Einstein is a static thinker and an ILE archetype. You confuse his models with his actual thinking process.


----------



## FearAndTrembling (Jun 5, 2013)

Entropic said:


> Einstein is a static thinker and an ILE archetype. You confuse his models with his actual thinking process.


Wouldn't his models be based on his thinking process? They are symbols of that. lol. Which is my point. You cannot see symbolism at all. There is a reason Aristotle has his worldview. Why Einstein has his. You can see it in their philosophies. You are static.


----------



## Entropic (Jun 15, 2012)

FearAndTrembling said:


> Wouldn't his models be based on this thinking process? They are symbols of that. lol. Which is my point. You cannot see symbolism at all. There is a reason Aristotle has his worldview. Why Einstein has his. You can see it in their philosophies.


Yes, of course his thinking processes produced those models, but it doesn't mean that the way the models operate represent his own thinking style. 

And you thinking I don't see symbolism is laughable. You confuse the produced structure of thought to be equal to the thought that produced it. They are not necessarily one and the same.


----------



## aendern (Dec 28, 2013)

I honestly have no clue which I prefer. I tried analyzing my past writings, but I couldn't figure out whether I was exhibiting a static or dynamic preference.


----------



## Ixim (Jun 19, 2013)

emberfly said:


> I honestly have no clue which I prefer. I tried analyzing my past writings, but I couldn't figure out whether I was exhibiting a static or dynamic preference.


NOT ENOUGH Ti! You must construct additional Pylons!

:crazy::crazy::crazy:


----------



## FearAndTrembling (Jun 5, 2013)

Entropic said:


> Yes, of course his thinking processes produced those models, but it doesn't mean that the way the models operate represent his own thinking style.
> 
> And you thinking I don't see symbolism is laughable. You confuse the produced structure of thought to be equal to the thought that produced it. They are not necessarily one and the same.


I think they are the best evidence we have to go on. You basically just said, that I am confusing Einstein's cognition with Einstein's cognition. Cognition is a mental model. A mental map. So is spacetime. You can see Einstein's cognition there. What better thing do we have to go on of a person's inside world, then the world they create on the outside to model it? Come on. There is nobody that can be better examined with than Einstein. His fuckin cognition is the universe.


----------



## aendern (Dec 28, 2013)

Ixim said:


> NOT ENOUGH Ti! You must construct additional Pylons!
> 
> :crazy::crazy::crazy:


From analyzing my past writings, I seem to focus neither on processes nor on events... per se..

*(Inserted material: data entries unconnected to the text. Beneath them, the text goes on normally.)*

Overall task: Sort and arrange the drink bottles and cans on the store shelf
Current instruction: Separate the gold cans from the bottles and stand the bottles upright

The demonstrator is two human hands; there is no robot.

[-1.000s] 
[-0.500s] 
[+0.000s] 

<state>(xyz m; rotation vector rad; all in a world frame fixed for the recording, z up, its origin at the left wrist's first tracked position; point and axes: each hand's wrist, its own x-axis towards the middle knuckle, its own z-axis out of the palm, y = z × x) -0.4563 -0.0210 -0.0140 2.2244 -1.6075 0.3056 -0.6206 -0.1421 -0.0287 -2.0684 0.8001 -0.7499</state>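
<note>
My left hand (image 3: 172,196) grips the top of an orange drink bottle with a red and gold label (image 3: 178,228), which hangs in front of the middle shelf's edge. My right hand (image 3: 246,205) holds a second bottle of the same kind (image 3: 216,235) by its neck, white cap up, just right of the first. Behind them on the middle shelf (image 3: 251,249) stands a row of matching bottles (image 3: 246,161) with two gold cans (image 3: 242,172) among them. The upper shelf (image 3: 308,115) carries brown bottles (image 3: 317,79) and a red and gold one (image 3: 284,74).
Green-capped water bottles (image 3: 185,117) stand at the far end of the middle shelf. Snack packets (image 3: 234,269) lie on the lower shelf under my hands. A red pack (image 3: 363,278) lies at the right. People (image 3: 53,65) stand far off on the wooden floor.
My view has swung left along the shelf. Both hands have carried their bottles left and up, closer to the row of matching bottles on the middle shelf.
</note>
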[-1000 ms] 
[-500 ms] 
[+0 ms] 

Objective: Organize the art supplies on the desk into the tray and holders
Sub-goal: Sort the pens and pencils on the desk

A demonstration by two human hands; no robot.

I mean, most of my writing focuses on

"if he had done ____, then I would have known that ____, and I would have done ____, but since he didn't do that, ____"

or "It might have been this way if ___" or "based on _____, it seems that _____ ".


I used to keep a "daily" sort of journal/diary thing (I _never _wrote in it daily), and so that's what I'm pulling from.

My entries are mostly in present tense.. I would write them from the point of view of my present thoughts about things. And I would relate my thoughts to some sort of underlying message or "moral of the story" that the thoughts conveyed.

But ya.. the vast majority of my past writings are in present or subjunctive.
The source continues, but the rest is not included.